Hemiarthroplasty with concentric reaming had equivalent outcomes to total shoulder arthroplasty
Published results showed high and equivalent rates of sporting, clinical and radiographic outcomes between patients who underwent hemiarthroplasty with concentric reaming and patients who underwent anatomical total shoulder arthroplasty.
Anirudh K. Gowd , MD, and colleagues surveyed 26 patients who underwent hemiarthroplasty with concentric reaming and 30 patients who underwent anatomic total shoulder arthroplasty (TSA) for end-stage glenohumeral arthritis to determine the level of sport and satisfaction after surgery. Researchers matched patients based on age, BMI, sex and hand dominance.
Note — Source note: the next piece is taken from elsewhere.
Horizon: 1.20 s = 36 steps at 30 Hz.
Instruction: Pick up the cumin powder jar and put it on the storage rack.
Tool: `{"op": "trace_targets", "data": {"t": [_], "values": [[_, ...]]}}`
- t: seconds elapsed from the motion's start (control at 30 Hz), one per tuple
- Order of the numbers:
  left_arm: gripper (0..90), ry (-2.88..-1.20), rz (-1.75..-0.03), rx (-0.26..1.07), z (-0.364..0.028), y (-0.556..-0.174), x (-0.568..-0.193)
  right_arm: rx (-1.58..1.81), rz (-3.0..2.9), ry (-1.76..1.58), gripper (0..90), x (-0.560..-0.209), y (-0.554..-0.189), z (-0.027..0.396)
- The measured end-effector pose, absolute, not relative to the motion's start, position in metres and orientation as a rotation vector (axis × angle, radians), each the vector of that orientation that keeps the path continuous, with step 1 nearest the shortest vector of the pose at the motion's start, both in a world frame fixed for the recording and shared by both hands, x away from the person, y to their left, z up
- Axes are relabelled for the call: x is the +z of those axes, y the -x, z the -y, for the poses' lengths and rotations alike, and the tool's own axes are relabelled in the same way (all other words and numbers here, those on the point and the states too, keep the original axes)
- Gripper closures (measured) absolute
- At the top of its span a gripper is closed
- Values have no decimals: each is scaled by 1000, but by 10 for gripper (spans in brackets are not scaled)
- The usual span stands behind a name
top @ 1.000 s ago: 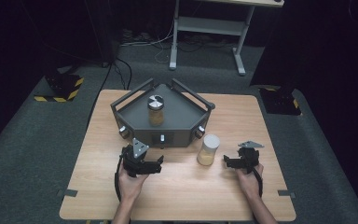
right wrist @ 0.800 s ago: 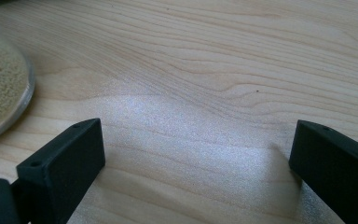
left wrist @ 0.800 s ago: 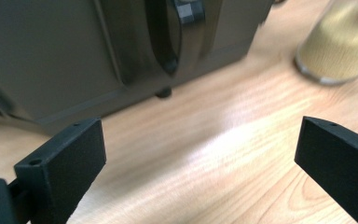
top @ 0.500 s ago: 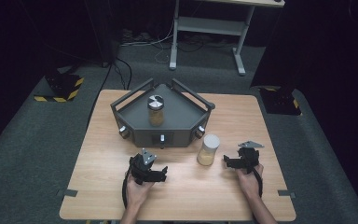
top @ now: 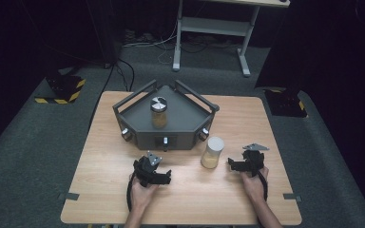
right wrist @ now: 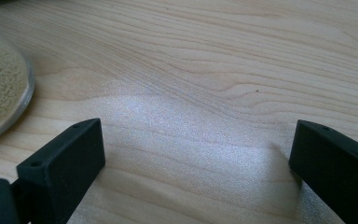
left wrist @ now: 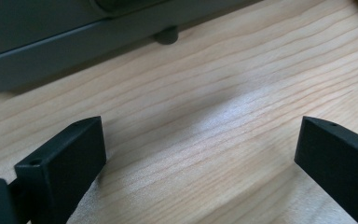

Results showed no statistical differences regarding patients who reported no postoperative problems, reoperation, return to overall sport, return to high-demand upper extremity sport and return to the same or better level of intensity sport between the two groups. Researchers found patients in the hemiarthroplasty group returned to sport at a mean of approximately 7.5 months vs. 6.2 months in the anatomic TSA group. The hemiarthroplasty group had radiographic measurements of medialization and postoperative decentering that were equivalent to the anatomic TSA group, according to results.
“Patients receiving hemiarthroplasty with concentric glenoid resurfacing achieved a high rate of return to low- and high-intensity sport with a mean follow-up of over 6 years. These outcomes were equivalent to that of a match-paired cohort of patients receiving total shoulder arthroplasty,” Gowd told Healio.com/Orthopedics. “This study emphasizes the safety and efficacy of performing this operation for well-indicated and active patients.” – by Casey Tingle
Disclosures: Gowd reports no relevant financial disclosures. Please see the full study for a list of all other authors’ relevant financial disclosures.